Your instructions ->
Write out the opening lines of the data word for word, up to and including the line with "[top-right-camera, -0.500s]", and leave every picture and every later line out.
--- START ---
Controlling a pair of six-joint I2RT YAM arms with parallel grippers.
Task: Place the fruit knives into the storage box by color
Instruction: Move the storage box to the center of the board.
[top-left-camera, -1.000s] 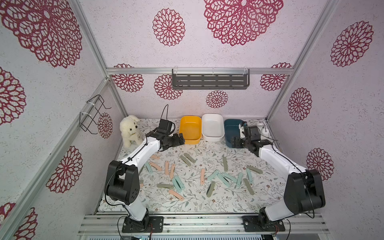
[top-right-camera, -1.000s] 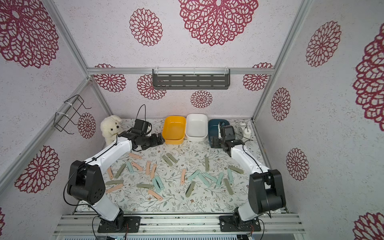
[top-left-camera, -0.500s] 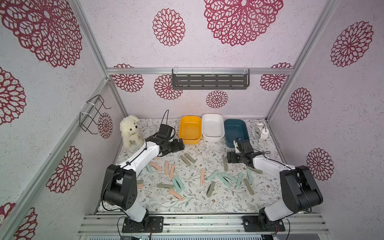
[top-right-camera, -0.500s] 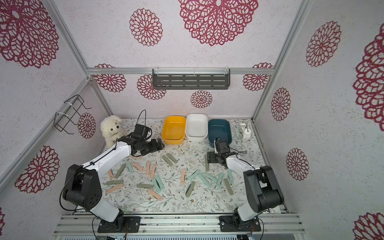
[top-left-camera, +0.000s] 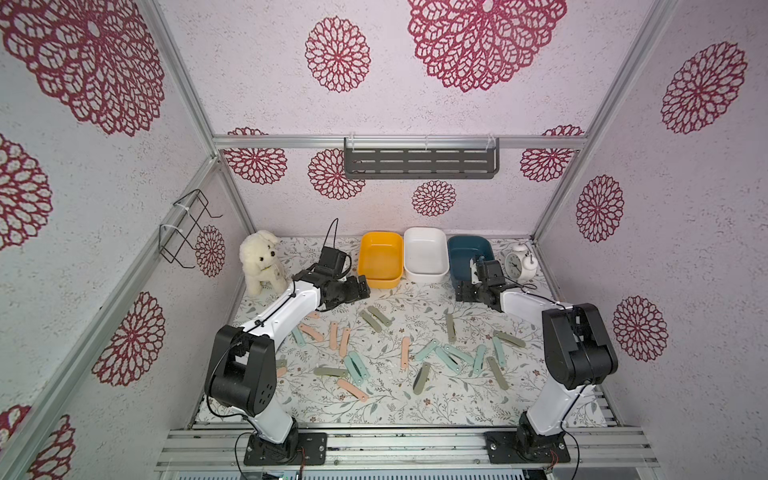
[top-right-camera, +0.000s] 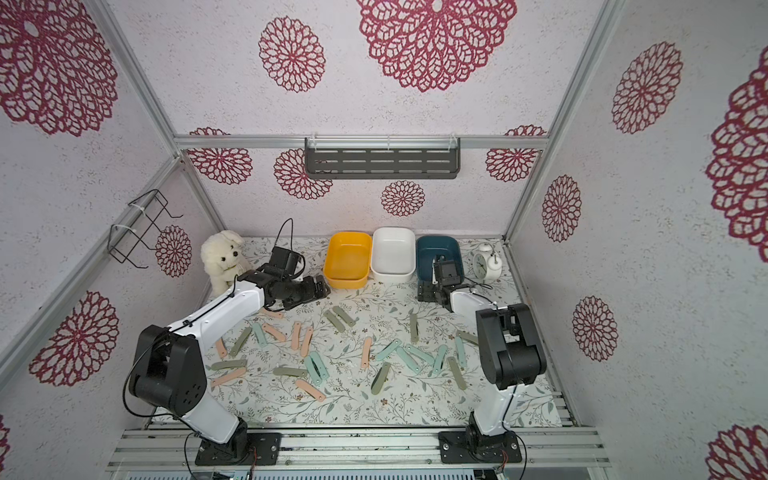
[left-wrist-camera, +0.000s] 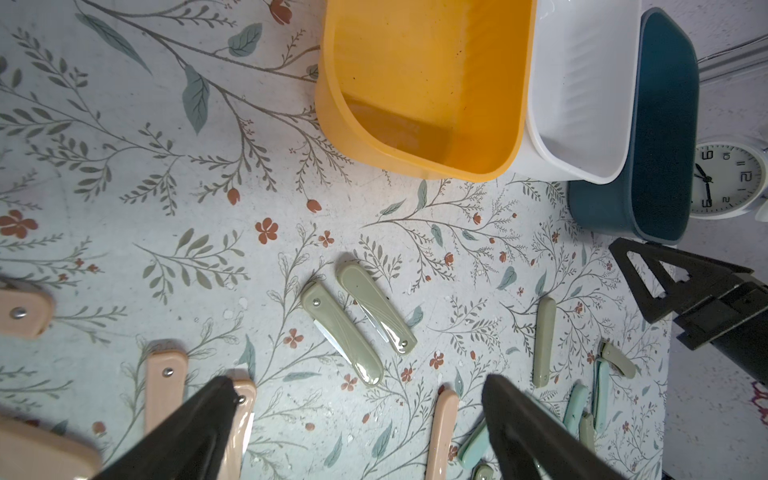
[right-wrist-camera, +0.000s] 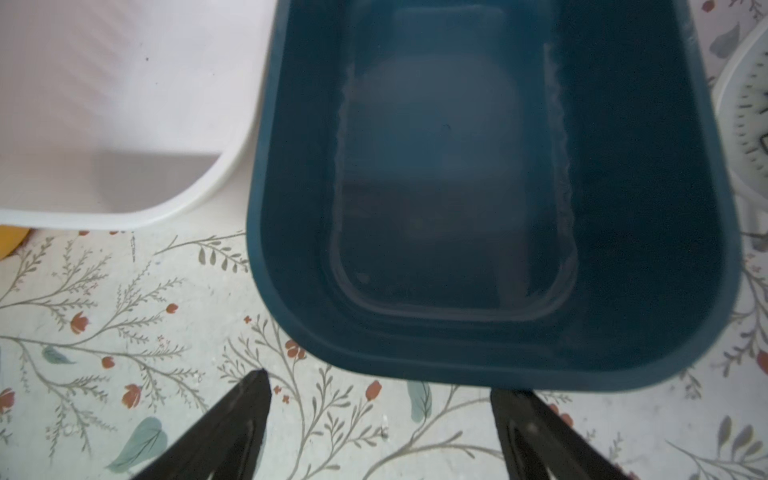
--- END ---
Output for this exercise ->
Controlling a pair of six-joint I2RT YAM arms with parallel grippers.
Task: Place the fruit knives into the storage box by color
Instruction: Move the storage box to the center of the board.
[top-left-camera, -1.000s] 
[top-right-camera, -1.000s] 
[top-left-camera, -0.500s] 
[top-right-camera, -0.500s] 

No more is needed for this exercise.